Examples: anxiety, confidence, grief, joy, vulnerability.
Input and Output
Processing the so many lyrics on my laptop wasn’t that fast. So I submitted the songs one by one to the LLM Prompter using the Chunk Loop nodes, and saved them with the CSV Writer. In case my computer crashed (and yes, it did happen), I still had that part of my output that had already been processed by the LLM Prompter.
The input consisted of a record with the artist name, song title, and the lyric.

The output from the LLM Prompter was returned in JSON format, making it easy to parse and process using, for example, the JSON Path node. Wherever possible (i.e., whenever the model allows for it), it’s advisable to return model responses in JSON format, for it is much easier and faster to parse them.

Results
After building, configuring, and testing the workflow, I successfully collected both the category (with explanation) and sentiment for all 2,582 songs. This forms the basis of my analysis. I then examined how these two variables, category and sentiment, were distributed across the Top2000 from 1999 to 2024, revealing how both metrics have evolved over the past 25 years.
The Share of Negative Sentiment Is Growing
While the overall sentiment hasn’t shifted dramatically, there’s a clear upward trend in negative sentiment. In 1999, 48% of songs were labeled negative and 40% positive. By 2024, 58% had a negative sentiment, while the positive sentiment dropped to 28%.

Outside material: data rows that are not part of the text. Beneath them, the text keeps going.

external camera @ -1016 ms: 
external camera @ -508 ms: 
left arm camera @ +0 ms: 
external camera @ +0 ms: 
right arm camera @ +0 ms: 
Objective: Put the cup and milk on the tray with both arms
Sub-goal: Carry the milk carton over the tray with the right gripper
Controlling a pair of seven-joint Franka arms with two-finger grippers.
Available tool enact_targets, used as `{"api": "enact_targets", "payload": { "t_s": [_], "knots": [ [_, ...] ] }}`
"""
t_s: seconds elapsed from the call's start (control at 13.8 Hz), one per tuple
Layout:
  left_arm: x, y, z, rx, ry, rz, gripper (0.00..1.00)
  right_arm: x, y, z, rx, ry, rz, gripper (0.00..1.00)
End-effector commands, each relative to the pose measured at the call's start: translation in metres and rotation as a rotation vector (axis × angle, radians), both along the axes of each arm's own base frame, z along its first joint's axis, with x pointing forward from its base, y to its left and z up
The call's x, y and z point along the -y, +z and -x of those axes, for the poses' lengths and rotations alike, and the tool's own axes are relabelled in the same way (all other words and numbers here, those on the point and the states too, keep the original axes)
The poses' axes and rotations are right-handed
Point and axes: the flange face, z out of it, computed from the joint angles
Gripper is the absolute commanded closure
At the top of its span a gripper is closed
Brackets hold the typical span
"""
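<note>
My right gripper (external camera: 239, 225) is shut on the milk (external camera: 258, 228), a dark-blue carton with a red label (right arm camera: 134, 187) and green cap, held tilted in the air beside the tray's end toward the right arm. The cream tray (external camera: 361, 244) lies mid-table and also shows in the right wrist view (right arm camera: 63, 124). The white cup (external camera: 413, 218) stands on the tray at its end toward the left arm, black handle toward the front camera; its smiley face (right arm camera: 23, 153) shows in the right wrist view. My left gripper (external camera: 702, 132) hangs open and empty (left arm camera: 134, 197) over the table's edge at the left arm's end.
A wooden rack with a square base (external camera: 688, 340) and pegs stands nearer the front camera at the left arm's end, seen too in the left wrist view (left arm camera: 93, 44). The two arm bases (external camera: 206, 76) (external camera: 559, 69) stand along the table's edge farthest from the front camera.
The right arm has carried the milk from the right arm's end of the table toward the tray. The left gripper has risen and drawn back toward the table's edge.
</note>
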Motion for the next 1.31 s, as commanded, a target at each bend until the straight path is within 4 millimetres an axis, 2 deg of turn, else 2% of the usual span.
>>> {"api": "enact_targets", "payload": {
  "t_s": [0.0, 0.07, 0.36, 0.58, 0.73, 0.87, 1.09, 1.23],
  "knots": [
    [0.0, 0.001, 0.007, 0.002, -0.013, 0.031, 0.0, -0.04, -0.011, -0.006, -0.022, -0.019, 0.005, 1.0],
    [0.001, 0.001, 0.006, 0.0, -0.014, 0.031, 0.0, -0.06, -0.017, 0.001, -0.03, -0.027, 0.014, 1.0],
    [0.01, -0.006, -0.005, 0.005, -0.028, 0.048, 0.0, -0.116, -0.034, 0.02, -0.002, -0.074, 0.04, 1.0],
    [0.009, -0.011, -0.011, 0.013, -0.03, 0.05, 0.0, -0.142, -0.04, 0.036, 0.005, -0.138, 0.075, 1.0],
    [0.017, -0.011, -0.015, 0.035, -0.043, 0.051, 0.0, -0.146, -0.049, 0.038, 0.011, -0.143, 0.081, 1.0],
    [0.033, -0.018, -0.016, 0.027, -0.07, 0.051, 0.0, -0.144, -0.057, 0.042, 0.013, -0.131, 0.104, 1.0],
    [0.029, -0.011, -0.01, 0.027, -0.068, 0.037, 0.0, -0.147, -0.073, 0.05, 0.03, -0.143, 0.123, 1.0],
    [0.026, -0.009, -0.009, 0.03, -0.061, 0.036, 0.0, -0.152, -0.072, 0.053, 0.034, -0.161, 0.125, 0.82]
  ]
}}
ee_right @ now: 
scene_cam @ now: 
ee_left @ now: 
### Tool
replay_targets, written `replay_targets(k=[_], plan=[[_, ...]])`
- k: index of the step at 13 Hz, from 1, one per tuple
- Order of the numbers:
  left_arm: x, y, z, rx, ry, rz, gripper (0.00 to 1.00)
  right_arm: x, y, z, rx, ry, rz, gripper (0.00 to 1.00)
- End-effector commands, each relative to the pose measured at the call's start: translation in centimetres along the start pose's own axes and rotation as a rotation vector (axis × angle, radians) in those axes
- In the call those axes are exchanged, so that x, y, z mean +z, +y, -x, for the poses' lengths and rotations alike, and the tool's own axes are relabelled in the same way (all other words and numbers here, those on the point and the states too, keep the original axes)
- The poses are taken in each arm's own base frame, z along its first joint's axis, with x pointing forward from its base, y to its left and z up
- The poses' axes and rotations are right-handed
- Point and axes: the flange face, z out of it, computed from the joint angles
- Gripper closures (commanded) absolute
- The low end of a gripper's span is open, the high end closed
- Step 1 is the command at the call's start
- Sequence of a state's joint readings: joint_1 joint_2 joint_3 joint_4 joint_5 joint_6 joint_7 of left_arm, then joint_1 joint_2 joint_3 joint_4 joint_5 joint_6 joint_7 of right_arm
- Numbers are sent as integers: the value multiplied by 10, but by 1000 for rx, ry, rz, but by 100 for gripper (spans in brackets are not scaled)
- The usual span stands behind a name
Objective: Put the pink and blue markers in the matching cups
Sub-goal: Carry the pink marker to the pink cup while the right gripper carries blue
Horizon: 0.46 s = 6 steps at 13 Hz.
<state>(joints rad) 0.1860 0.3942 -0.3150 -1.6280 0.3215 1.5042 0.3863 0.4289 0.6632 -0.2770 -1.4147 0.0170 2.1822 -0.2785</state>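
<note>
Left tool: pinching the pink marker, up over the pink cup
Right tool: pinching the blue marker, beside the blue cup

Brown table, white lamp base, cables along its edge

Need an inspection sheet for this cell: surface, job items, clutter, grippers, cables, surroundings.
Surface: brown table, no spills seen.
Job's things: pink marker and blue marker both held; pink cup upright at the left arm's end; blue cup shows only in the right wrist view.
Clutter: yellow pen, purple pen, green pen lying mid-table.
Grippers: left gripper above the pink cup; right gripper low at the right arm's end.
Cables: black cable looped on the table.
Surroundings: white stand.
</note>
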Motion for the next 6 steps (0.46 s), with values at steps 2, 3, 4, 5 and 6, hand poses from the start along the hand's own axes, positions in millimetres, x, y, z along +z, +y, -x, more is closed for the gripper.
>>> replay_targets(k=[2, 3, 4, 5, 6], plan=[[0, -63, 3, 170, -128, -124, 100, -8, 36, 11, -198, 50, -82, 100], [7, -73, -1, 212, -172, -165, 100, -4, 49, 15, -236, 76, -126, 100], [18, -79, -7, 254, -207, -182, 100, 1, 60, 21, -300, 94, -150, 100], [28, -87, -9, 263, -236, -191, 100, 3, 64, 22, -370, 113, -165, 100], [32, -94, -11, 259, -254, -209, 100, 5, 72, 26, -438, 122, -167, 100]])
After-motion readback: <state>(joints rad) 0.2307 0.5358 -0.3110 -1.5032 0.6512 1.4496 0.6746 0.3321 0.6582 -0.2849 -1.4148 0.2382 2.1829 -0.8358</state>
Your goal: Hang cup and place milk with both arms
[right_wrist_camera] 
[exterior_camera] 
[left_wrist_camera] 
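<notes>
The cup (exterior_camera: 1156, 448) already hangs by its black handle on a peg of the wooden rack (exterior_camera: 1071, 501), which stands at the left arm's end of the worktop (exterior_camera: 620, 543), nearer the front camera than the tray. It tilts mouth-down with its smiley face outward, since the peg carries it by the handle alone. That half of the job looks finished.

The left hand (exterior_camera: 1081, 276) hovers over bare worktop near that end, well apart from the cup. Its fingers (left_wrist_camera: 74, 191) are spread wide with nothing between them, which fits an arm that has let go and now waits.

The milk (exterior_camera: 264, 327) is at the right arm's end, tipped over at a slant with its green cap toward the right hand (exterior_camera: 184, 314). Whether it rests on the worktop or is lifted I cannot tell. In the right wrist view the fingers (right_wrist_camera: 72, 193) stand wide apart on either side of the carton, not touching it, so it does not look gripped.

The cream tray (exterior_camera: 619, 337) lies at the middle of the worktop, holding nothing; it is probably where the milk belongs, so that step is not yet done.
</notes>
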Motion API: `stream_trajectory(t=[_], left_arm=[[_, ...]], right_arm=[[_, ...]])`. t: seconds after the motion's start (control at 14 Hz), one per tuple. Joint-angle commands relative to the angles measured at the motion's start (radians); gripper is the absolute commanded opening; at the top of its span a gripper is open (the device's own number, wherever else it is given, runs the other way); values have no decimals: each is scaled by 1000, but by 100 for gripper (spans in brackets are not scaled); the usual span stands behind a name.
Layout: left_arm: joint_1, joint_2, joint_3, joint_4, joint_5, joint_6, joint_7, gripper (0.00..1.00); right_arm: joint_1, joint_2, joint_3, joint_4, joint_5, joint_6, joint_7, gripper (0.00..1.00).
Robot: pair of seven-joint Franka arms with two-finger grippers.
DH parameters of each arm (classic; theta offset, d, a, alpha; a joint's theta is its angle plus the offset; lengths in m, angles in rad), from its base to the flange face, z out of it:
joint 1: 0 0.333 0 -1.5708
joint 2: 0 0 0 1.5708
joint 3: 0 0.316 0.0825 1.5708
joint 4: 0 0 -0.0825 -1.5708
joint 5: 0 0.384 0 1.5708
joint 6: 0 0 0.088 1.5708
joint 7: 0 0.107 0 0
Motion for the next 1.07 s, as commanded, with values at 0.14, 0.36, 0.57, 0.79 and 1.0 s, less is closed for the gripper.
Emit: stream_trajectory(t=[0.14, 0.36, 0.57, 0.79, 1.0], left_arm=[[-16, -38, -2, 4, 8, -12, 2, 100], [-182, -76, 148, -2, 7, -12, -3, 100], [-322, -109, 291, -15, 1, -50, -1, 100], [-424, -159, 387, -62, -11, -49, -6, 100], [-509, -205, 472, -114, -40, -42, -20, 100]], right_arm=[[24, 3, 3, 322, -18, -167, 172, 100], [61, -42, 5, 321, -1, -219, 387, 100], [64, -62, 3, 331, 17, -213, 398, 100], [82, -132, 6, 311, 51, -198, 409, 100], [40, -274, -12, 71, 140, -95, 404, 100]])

“Love & Relationships” Is No Longer Dominant
Roughly 60% of all songs fall into either “Love & Relationships” or “Mental & Emotional States”. But the share of songs focusing on love and relationships has dropped from 47% in 1999 to 30% in 2024.
Meanwhile, the “Mental & Emotional States” category has grown from 16% in 1999 to 29% in 2024. Songs in “Identity & Self-Expression” have also become more prominent, increasing from 17% to 24%.

These shifts may reflect broader societal developments where the individual increasingly takes center stage.
The categories “Escapism & Celebration” and “Society & Culture” remain fairly stable over time, each holding a consistent 10% share.
Zooming in: Mental States and Negativity
When we zoom in on the two dominant categories, “Love & Relationships” and “Mental & Emotional States”, and combine them with sentiment, one trend stands out: The share of songs in the “Mental & Emotional States” category with a negative sentiment has doubled from 13% in 1999 to 26% in 2024. This segment now represents a substantial portion of the Top2000.

Conclusion
This analysis shows how KNIME, in combination with locally hosted Large Language Models from Ollama, can be used to classify unstructured text and turn complex song lyrics into structured insights. By engineering a prompt into a reproducible workflow, it’s possible to uncover lyrical trends that reflect broader societal shifts. Most importantly, it highlights how accessible tools like KNIME and local LLMs now enable large-scale text analysis without requiring deep coding skills or cloud infrastructure, making advanced AI techniques available to a much wider audience.